[Provided information]
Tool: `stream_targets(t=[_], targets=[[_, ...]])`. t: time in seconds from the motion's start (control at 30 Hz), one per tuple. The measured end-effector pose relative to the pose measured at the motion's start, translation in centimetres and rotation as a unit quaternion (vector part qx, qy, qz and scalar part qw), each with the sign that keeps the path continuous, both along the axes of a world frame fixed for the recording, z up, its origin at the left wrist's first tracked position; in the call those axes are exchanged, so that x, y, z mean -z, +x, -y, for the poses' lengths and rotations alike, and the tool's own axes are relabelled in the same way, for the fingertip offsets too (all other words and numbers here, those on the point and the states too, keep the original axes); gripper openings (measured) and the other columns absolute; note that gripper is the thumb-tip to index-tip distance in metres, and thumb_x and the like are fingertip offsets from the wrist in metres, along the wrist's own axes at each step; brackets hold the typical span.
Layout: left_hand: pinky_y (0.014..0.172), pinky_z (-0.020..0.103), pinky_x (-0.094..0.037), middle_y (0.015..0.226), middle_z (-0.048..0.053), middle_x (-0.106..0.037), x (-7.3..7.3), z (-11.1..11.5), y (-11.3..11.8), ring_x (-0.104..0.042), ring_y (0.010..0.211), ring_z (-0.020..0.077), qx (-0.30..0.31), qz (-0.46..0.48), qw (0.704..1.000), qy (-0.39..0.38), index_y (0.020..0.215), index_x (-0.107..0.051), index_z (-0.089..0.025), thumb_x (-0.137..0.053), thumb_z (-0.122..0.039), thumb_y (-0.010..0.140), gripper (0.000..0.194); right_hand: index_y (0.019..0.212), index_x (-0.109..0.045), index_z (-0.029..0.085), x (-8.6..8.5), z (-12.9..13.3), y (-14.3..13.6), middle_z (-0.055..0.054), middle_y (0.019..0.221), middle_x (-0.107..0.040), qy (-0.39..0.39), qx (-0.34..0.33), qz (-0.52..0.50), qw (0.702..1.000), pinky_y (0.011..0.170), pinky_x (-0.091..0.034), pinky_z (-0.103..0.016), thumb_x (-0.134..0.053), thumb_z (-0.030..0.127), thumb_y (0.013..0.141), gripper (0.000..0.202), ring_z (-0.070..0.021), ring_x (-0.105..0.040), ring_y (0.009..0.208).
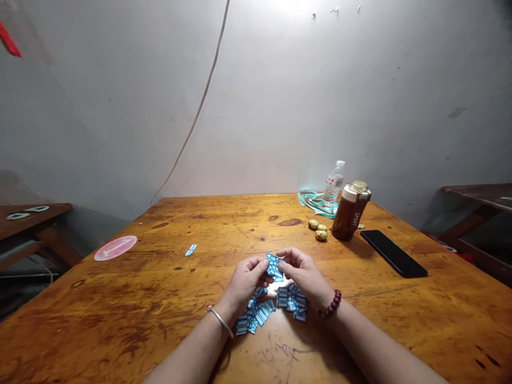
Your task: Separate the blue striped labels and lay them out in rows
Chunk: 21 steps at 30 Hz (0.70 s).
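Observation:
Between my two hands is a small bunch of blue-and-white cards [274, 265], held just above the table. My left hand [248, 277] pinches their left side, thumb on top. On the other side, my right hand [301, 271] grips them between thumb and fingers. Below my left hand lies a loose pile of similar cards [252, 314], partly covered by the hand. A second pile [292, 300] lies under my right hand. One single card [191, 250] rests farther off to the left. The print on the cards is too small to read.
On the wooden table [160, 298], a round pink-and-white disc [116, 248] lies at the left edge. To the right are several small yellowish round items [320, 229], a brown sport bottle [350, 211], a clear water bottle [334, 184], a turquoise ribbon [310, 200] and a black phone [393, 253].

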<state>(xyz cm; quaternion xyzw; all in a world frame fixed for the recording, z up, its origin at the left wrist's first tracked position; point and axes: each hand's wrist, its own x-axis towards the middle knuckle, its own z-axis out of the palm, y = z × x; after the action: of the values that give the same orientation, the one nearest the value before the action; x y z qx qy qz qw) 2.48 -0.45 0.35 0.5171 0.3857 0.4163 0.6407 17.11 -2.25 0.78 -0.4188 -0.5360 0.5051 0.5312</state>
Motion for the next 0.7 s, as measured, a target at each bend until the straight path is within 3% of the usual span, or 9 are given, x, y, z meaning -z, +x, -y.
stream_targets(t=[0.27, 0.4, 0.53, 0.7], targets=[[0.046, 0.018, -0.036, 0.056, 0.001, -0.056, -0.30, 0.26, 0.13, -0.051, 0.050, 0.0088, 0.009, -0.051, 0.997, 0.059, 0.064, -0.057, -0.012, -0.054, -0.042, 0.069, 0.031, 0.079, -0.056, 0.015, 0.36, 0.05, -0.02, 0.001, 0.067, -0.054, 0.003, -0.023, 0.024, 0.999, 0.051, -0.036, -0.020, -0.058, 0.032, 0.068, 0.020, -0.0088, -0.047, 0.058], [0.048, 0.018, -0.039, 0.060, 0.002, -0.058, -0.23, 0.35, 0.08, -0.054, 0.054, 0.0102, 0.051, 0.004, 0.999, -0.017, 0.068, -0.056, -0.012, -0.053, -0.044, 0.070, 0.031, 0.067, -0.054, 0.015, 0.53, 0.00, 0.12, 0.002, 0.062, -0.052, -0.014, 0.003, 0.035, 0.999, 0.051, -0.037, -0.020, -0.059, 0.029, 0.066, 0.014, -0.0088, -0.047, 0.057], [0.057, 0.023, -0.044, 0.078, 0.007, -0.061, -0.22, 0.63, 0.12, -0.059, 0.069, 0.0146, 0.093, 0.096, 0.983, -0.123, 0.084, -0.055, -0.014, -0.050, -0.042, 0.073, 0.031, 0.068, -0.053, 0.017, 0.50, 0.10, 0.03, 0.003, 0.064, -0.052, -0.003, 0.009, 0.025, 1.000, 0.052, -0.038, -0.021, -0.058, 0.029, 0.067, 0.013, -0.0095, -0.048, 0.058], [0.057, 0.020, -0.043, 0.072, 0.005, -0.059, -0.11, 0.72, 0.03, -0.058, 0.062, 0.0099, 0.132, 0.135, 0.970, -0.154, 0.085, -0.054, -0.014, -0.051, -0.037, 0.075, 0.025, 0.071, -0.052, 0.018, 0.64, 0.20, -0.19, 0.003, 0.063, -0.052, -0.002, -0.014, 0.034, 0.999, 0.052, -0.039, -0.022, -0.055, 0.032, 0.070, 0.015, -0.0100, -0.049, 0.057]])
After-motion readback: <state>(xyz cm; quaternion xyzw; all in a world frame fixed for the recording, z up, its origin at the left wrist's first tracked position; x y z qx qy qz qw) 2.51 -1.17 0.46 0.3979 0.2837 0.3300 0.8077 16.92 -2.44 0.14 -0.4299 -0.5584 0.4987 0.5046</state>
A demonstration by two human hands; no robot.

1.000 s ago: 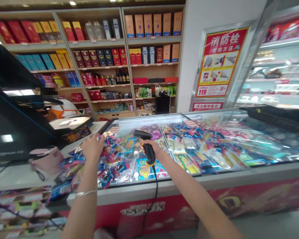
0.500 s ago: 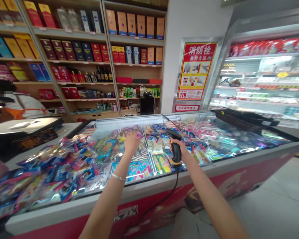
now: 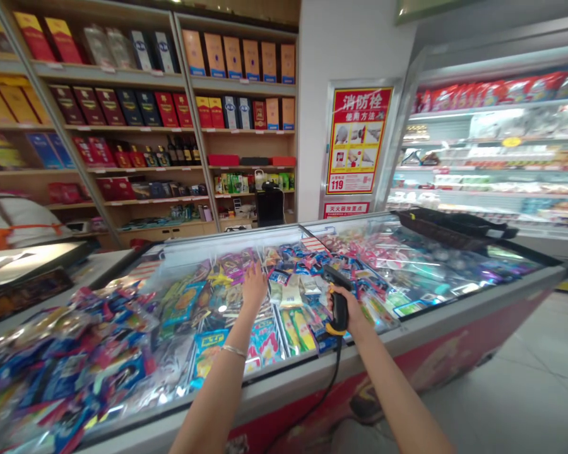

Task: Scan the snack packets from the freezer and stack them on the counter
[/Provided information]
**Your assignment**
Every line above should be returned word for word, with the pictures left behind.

**Task output**
Tool: `stream_targets(t=[_], targets=[[_, ...]])`. t: time in seconds from the motion's start (control at 30 Hz), one per tuple. The measured end-effector pose relative to the pose measured at the motion's start, translation in centimetres and rotation as a unit quaternion (vector part qx, qy, qz and scalar part qw), each with the sign that keeps the path continuous, both along the axes of a world frame fixed for the recording, z up, its origin at the left wrist's first tracked position; in the call those axes are exchanged, so that x, y, z mean -z, +x, -y, for the poses' lengths and rotations alike, and the tool's own axes are relabelled in the same way, for the fingertip offsets too (all other words and numbers here, those on the point and the states too, keep the original axes); gripper openings (measured) and the other columns absolute; note that gripper is the thumb-tip to index-tip distance in metres, and thumb_x and the like are fingertip offsets from the wrist in metres, along the wrist's own axes at each step; brackets hold the typical span.
Layout: left_hand: pinky_y (0.014..0.172), pinky_z (-0.020..0.103), pinky_x (-0.094..0.037), middle_y (0.015..0.226), middle_z (-0.048..0.053), middle_x (-0.106..0.037), x (-7.3..7.3), z (-11.1..11.5), y (-11.3..11.8), ring_x (-0.104..0.042), ring_y (0.010..0.211), ring_z (-0.020..0.077), qx (-0.30..0.31), qz (-0.46..0.48), qw (0.704..1.000), qy (-0.39..0.38), index_y (0.020..0.215), index_x (-0.107..0.051), index_z (-0.089..0.025), thumb_x (-0.137..0.053), thumb_z (-0.122..0.039), thumb_y (-0.010..0.140), gripper (0.000..0.194); right_hand: index_y (0.019..0.212), index_x (-0.109..0.045), index_z (-0.029..0.085), x (-8.6..8.5), z (-12.9..13.3), y (-14.3..13.6), middle_z (-0.055..0.054), middle_y (0.019..0.221), middle_x (-0.107..0.040), qy (-0.39..0.39), qx (-0.34..0.33), qz (-0.52..0.50), qw (0.702..1.000), pinky_y (0.011..0.170), pinky_x (-0.091..0.034), pinky_z (-0.103..0.016), thumb_x (-0.134..0.053), thumb_z (-0.030..0.127), thumb_y (0.013..0.141), gripper (0.000..0.202), ring_z (-0.070..0.021), ring_x (-0.105..0.040), ring_y (0.009..0.208).
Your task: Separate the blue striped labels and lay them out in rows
Chunk: 21 steps at 30 Hz (0.70 s).
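Observation:
Between my two hands is a small bunch of blue-and-white cards [274, 265], held just above the table. My left hand [248, 277] pinches their left side, thumb on top. On the other side, my right hand [301, 271] grips them between thumb and fingers. Below my left hand lies a loose pile of similar cards [252, 314], partly covered by the hand. A second pile [292, 300] lies under my right hand. One single card [191, 250] rests farther off to the left. The print on the cards is too small to read.
On the wooden table [160, 298], a round pink-and-white disc [116, 248] lies at the left edge. To the right are several small yellowish round items [320, 229], a brown sport bottle [350, 211], a clear water bottle [334, 184], a turquoise ribbon [310, 200] and a black phone [393, 253].
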
<state>(xyz cm; quaternion xyzw; all in a world frame fixed for the recording, z up, its origin at the left wrist's first tracked position; point and axes: each hand's wrist, its own x-axis towards the middle knuckle, its own z-axis out of the palm, y = z × x; after the action: of the values that give the same orientation, the one nearest the value before the action; x y z qx qy qz qw) 2.48 -0.45 0.35 0.5171 0.3857 0.4163 0.6407 17.11 -2.25 0.78 -0.4188 -0.5360 0.5051 0.5312</state>
Motion for the next 0.7 s, as measured, a target at each bend until the straight path is within 3% of the usual span, or 9 are given, x, y, z meaning -z, +x, -y.
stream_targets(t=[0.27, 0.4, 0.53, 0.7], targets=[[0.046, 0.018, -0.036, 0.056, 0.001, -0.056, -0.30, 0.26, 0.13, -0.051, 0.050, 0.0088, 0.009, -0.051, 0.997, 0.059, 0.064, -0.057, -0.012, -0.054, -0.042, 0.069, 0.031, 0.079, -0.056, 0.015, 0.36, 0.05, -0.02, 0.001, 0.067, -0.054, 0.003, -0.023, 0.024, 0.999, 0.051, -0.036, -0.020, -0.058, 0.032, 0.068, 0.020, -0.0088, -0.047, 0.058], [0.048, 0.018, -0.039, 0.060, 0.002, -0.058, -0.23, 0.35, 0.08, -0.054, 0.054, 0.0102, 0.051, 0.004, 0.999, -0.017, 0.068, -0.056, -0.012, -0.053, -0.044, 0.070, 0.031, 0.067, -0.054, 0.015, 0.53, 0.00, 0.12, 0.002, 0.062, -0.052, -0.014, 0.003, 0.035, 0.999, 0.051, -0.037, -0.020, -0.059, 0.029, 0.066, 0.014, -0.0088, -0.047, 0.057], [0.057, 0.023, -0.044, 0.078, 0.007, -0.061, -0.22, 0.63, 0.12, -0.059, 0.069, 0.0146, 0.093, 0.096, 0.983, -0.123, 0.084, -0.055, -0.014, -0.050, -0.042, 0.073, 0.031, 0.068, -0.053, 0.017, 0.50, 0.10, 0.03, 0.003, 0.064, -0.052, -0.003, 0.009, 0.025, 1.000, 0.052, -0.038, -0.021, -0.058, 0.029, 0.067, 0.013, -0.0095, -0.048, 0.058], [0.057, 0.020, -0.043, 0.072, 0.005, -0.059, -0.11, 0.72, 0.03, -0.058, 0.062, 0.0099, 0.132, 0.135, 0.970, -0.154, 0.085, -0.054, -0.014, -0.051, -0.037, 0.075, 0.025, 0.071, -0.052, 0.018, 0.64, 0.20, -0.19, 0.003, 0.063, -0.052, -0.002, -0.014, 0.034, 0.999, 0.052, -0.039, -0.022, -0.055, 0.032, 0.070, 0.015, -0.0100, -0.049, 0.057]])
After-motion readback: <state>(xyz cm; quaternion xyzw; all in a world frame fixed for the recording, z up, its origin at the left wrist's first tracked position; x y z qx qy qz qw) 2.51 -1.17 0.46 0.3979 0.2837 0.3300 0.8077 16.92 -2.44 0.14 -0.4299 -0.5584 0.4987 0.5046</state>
A demonstration by two human hands; no robot.

1.000 s ago: 
0.500 s ago: 
now: 

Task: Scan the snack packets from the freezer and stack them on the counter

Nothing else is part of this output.